Amen. First of all, there are a zillion places where the line markings are either nonexistent or conflicting. My local freeway is being repaired and has two almost identical sets of line markings about 18" apart.
You really have to think to determine which are correct. And then there is weather. I can recall many rain storms where I just couldn't see the road any more and pulled under a bridge to chill until it got better.
At work we have a yearly event where all the senior engineering staff get together in an informal environment and during the day we have workshops and discuss serious stuff and in the evenings we do more light-hearted stuff. Typically for the opening session we have an external speaker who is typically somebody slightly unusual. Often we have crazy inventors or entrepreneurs or people who invented computer games, stuff like that.
About three years ago we had somebody a bit different. He was a senior developer from the research lab of a major European car manufacturer and he was talking about autonomous vehicles. In his presentation, we walked through real-life situations, sometimes frame by frame, to see how it worked. The software took the picture apart and identified all objects it could and labelled them. For example with 99.5% probability this is a tree. With 68% probability this is a dog, with 83% probability this is a discarded candy wrapper. With 97% probability this is a pedestrian. It was really amazing to see how the picture was analyzed and got most of it right. Sometimes it made hilarious mistakes of course. But it was only a prototype.
And after that there was a continuity and credibility filter. So if the previous stage had said, with 45% probability this is a dolphin, that would get overruled. Then there was also a category for stuff that couldn't be identified.
As a next step all these objects were graded by relevance concerning any risk they posed, any unexpected actions they might take, and any relevance they had on the next decision of the autonomous pilot.
For example if there is a road sign with writing on it, the software had to make a call whether the text should be analyzed and acted upon, for example, reduce speed.
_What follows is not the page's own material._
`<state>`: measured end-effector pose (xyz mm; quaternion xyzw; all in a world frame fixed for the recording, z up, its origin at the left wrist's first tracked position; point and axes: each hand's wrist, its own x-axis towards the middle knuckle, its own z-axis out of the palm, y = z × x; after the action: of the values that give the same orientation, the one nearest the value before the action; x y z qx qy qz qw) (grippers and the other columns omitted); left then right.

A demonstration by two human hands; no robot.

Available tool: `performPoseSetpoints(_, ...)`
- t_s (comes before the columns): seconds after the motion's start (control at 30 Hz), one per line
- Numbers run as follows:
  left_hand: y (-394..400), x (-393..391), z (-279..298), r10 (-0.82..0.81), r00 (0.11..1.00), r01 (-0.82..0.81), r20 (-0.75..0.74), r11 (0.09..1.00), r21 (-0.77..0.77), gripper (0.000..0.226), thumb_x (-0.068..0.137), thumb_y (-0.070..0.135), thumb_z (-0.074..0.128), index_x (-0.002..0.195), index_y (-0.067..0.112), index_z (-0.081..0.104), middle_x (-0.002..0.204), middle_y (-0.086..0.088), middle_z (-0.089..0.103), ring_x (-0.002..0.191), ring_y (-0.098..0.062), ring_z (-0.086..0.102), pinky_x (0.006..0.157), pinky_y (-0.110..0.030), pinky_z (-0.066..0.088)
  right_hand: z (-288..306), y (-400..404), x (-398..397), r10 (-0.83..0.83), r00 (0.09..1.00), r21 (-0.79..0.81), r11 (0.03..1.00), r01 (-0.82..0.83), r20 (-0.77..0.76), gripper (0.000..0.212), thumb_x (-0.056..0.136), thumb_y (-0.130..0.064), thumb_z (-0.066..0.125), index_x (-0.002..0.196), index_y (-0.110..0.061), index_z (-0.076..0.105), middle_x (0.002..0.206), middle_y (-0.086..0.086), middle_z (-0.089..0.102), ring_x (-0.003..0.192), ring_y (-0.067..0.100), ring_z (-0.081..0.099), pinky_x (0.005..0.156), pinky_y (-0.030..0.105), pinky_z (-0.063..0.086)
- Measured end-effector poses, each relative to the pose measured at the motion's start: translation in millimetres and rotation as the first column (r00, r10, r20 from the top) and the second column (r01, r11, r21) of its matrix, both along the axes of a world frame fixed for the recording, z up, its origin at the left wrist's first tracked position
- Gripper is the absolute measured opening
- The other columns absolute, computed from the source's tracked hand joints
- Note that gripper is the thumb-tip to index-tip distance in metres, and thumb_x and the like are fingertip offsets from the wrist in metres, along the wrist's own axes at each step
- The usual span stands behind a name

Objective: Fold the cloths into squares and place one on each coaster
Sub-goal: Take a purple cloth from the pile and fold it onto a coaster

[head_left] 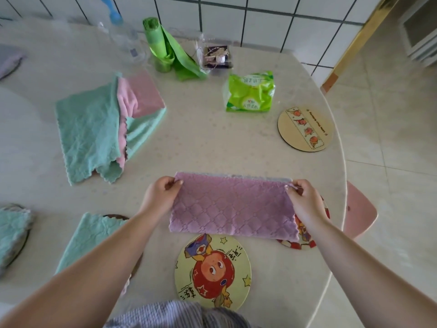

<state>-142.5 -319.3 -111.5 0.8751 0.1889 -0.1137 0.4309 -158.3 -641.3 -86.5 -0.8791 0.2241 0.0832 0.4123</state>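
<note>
Purple cloth [233,205] pinched at far corners by left hand [160,194] and right hand [303,200], likely folded crooked if corners slipped.

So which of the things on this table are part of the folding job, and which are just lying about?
Part of the job:
purple cloth, held by left hand and right hand
cloth pile
cartoon coaster
peach coaster

Lying about:
green bag roll
green packet
clear bottle
</note>
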Motion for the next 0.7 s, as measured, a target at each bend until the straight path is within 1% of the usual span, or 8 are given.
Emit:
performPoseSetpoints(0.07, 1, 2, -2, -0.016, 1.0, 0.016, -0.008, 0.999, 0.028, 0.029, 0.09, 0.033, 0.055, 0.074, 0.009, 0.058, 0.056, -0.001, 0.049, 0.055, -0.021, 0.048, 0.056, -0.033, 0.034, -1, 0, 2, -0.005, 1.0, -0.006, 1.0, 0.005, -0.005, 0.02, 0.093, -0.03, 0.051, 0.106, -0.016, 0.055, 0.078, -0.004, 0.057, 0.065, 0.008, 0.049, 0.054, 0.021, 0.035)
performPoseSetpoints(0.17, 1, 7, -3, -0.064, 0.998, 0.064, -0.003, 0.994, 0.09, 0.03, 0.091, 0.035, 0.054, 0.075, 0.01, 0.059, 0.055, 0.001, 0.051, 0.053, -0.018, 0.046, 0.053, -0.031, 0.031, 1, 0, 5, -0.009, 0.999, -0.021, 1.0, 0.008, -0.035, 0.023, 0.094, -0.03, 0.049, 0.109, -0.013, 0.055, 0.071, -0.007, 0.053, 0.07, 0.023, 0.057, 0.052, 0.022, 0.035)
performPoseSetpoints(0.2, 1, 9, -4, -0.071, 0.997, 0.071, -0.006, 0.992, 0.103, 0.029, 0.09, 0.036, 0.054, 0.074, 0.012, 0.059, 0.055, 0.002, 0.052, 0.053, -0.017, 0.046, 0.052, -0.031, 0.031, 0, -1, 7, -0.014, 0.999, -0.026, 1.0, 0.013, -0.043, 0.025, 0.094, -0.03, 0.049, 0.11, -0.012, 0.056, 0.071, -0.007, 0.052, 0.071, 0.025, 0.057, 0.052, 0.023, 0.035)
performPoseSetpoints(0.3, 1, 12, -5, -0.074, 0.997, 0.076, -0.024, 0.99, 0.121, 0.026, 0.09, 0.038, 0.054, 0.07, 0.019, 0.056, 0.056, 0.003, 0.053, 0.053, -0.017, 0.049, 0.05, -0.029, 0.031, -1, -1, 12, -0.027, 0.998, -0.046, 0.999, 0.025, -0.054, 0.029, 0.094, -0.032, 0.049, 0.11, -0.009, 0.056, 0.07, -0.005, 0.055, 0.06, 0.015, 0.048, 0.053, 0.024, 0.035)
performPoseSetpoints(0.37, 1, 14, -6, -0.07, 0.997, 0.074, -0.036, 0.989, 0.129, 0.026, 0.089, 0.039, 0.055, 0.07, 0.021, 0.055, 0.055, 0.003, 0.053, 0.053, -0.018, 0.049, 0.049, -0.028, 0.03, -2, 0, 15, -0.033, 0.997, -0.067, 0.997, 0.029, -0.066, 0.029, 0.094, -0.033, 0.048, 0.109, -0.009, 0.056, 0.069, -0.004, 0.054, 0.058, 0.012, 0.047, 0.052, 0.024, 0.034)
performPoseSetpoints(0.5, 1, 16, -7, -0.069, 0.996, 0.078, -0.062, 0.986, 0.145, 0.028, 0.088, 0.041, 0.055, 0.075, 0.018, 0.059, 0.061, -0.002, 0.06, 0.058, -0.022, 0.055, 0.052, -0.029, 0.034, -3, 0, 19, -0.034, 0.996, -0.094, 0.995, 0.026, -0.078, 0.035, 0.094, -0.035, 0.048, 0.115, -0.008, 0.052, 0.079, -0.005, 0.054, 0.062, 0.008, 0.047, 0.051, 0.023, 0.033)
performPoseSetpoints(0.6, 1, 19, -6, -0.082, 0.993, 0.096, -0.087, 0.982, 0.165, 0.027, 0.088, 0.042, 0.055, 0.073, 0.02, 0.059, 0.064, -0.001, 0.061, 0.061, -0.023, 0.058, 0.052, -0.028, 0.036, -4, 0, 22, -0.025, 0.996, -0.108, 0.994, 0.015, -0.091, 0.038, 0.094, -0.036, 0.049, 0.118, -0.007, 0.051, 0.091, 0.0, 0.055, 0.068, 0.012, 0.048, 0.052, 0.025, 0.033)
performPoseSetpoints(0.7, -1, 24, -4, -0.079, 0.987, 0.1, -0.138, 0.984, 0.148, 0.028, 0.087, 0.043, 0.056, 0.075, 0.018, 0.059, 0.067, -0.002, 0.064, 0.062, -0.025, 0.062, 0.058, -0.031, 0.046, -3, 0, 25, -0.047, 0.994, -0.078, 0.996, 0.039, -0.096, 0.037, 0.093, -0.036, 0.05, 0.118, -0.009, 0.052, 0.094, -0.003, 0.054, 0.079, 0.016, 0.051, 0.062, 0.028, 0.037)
Or is it an advertising bill board that can safely be ignored. The location of the sign was also a factor here, but there were quite a few borderline cases. As such it doesn't really matter if one county or state uses a slightly different typeface or color because that's not the sole criterion.
The same with road markings. Lots of stuff was being picked up. Is this thing here a shadow or a crack in the road surface, or is it a marking? Or is it a stain? Lots of context is analyzed here and actions of other vehicles are observed too. For example there was one scene where a truck had stopped on the roadway to unload some stuff and the only way past it was to ignore road markings and cross over onto the other lane which was used by opposing traffic. The car thus had to decide to ignore the road marking and observe oncoming vehicles to identify an opportunity to pull out and pass the truck. Observing the actions of the cars in front also helped here. But it might be that the situation occurs without there being cars to copy so its all amazingly complex yet fascinating. In another scene there had been an accident and cops were directing traffic and the car had to do a left turn despite there being a no-left-turns sign.
All this was a prototype of course and is still under development. But I don't think any problems of this type will remain unresolvable.